Thank you John! I am so grateful, to have people in my corner at this most difficult time of the year! That's why I am trying to finish and publish my book! It's called "Misunderstood and Resilient", and is dedicated first and foremost to my Mother! I miss her every single day of my life; but I have taken what she stood for, and exactly who she was to myself, and am dealing with tomorrow, by going out with some friends tomorrow, or going out and thoroughly enjoy the day by myself! Either way, I want to HONOR my Mom in the best way I know how today! She was not only my Mentor, but she was so HONEST, KIND, and BEAUTIFUL in so many ways! She always gave to others, regardless of who or, what they represented, etcetera!! I know how she would feel today and she is frankly in a better place! It doesn't take away the hurt, but just knowing others, have unfortunately had the same experience of honoring their loved ones, has definitely, helped me deal with my grief! I am just focusing on CELEBRATING HER LIFE and MY LIFE!
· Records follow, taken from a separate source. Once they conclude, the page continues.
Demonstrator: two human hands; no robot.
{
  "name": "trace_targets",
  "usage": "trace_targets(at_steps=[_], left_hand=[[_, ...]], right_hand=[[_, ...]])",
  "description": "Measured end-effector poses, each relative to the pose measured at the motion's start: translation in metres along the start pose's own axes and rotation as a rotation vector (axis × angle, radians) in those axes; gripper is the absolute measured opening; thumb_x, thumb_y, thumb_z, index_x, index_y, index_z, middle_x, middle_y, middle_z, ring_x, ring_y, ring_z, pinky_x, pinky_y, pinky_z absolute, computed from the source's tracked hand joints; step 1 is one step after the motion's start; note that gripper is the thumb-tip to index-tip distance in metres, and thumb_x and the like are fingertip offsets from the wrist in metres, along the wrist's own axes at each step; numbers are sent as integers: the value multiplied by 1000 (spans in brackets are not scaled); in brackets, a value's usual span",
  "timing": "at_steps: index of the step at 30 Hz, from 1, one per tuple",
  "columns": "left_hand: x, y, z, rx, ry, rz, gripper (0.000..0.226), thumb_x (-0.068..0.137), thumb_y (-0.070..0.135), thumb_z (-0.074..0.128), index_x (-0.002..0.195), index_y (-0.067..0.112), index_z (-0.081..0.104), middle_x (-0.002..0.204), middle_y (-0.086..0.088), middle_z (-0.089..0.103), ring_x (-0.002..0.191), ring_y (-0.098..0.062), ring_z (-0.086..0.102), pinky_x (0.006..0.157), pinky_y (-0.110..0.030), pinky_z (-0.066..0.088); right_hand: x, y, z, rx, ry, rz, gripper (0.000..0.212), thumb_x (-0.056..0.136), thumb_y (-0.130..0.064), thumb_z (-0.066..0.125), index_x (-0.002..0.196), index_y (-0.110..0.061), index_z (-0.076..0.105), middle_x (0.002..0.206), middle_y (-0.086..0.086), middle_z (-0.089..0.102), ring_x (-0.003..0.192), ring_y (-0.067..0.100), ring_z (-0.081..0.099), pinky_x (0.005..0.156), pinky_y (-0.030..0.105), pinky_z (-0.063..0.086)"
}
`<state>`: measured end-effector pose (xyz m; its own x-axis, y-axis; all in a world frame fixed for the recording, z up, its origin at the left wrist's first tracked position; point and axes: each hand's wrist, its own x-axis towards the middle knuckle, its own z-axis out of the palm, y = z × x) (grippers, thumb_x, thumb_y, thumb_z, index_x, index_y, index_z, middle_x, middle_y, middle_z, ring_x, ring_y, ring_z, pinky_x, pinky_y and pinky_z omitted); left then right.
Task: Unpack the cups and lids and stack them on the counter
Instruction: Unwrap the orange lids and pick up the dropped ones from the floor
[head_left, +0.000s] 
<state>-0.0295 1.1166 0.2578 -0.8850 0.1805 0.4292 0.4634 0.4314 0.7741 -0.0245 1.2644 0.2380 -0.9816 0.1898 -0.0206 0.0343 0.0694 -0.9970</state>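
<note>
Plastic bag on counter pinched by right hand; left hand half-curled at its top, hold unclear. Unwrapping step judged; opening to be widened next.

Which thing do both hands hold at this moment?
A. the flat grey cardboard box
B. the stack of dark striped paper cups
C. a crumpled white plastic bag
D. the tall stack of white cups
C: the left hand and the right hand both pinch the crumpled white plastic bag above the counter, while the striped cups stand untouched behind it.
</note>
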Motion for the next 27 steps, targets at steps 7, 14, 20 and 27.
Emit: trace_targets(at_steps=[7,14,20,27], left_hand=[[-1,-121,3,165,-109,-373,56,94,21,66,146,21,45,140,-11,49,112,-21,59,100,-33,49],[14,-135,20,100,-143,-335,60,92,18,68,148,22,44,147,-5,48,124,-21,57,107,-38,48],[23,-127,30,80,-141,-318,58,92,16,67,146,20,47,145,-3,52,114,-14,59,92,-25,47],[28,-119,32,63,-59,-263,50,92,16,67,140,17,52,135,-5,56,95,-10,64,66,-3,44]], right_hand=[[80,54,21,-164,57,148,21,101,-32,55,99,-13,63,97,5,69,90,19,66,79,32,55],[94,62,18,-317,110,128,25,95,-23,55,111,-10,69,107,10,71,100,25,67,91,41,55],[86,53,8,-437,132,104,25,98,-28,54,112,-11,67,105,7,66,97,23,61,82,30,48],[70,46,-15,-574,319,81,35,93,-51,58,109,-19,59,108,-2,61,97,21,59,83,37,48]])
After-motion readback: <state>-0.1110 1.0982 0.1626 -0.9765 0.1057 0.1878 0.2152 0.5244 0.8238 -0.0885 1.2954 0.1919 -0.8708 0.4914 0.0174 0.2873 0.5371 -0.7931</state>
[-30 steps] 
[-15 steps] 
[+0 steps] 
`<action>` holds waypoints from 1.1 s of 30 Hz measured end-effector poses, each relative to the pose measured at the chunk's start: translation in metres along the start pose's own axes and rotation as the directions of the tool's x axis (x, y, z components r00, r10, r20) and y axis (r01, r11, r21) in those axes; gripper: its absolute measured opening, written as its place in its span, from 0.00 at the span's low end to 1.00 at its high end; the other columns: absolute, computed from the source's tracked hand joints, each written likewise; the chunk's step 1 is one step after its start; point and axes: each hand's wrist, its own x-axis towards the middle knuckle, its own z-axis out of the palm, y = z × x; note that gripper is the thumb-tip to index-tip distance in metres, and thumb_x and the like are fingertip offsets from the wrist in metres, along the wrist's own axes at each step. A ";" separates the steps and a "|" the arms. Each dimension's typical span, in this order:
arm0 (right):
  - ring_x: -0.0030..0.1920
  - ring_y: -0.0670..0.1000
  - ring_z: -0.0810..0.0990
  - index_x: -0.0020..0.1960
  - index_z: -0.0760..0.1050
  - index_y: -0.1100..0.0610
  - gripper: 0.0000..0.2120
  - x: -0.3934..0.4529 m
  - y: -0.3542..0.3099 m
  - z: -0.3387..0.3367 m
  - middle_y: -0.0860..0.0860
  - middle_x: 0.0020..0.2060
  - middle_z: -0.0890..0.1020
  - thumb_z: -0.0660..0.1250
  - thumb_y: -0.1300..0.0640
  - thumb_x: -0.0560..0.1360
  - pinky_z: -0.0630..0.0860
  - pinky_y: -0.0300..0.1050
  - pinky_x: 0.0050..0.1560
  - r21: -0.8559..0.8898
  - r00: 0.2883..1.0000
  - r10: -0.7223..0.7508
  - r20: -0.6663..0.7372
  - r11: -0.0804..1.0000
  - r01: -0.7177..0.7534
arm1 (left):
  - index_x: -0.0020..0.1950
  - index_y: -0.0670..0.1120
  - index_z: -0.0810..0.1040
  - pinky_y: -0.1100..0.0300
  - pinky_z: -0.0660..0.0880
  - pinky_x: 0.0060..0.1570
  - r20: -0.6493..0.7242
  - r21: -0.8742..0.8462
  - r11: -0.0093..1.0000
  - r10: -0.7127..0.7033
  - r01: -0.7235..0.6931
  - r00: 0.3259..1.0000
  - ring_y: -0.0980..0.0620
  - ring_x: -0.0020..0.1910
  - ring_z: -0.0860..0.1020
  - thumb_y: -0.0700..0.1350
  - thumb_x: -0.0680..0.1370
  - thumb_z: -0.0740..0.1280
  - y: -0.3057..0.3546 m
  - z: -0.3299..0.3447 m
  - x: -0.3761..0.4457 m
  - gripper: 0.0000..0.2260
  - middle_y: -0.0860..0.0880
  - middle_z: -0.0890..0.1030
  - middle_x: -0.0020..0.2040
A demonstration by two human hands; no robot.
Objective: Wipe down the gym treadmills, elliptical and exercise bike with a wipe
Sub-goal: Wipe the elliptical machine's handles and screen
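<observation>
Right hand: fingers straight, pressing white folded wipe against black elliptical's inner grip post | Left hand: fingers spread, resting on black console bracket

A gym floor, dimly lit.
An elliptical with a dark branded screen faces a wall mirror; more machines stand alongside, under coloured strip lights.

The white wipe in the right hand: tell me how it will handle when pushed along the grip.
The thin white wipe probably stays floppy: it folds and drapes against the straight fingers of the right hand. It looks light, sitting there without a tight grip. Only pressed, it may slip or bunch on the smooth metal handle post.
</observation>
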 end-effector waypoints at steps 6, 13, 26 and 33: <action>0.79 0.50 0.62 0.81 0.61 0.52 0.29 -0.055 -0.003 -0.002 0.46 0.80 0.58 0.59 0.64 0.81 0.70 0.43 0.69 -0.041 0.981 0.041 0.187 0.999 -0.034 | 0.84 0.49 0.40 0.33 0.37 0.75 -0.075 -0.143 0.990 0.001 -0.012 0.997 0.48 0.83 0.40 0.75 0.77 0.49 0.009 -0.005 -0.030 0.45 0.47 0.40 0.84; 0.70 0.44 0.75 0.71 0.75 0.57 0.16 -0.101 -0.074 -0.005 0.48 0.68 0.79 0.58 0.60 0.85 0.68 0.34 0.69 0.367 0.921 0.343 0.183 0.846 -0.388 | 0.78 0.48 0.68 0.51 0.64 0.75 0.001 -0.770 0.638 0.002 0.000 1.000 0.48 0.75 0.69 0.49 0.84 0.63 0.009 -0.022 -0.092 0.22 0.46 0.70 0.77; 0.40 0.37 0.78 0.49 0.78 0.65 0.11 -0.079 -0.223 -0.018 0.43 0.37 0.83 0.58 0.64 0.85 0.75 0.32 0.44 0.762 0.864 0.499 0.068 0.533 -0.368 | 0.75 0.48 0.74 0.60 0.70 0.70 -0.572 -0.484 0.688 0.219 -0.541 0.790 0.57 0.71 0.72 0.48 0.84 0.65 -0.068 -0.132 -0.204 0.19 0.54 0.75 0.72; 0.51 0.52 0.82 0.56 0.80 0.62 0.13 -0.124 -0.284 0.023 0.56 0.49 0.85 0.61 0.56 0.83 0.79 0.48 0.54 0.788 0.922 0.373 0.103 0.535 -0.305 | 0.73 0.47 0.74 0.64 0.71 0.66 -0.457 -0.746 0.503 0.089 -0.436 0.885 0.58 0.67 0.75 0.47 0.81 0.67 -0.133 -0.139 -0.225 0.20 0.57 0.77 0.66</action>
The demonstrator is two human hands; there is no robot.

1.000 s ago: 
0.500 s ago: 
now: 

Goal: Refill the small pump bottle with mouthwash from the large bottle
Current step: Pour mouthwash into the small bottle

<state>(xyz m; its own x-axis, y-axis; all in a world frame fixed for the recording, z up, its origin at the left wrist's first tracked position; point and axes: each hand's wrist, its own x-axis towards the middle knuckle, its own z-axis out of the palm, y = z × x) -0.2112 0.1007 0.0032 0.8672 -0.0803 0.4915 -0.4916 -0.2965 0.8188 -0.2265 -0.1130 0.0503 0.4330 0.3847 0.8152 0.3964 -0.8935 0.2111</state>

Yes, I do have ample family support thankfully but my anxiety is baddddd. I’m seeing the doctor again on the 1st and hoping for the best
Wow, your mothers my hero now. I’m going to take inspiration from her. Some days it’s just very hard
Thanks so much @farabella. Seeing the doctor on the first, meanwhile just dealing with my anxiety everyday
Thank you so much. My hope in writing this was that someone would get something out of Mum's experience. That's just great. Cheers
@anoushey Family can be blood related, or not. That is one way to look at it, and remember, we are all family here around this cyber kitchen table! Know you can talk to us anytime, there is almost always someone online. Keep breathing, take it one hour at a time. We're all thinking of you and supporting you.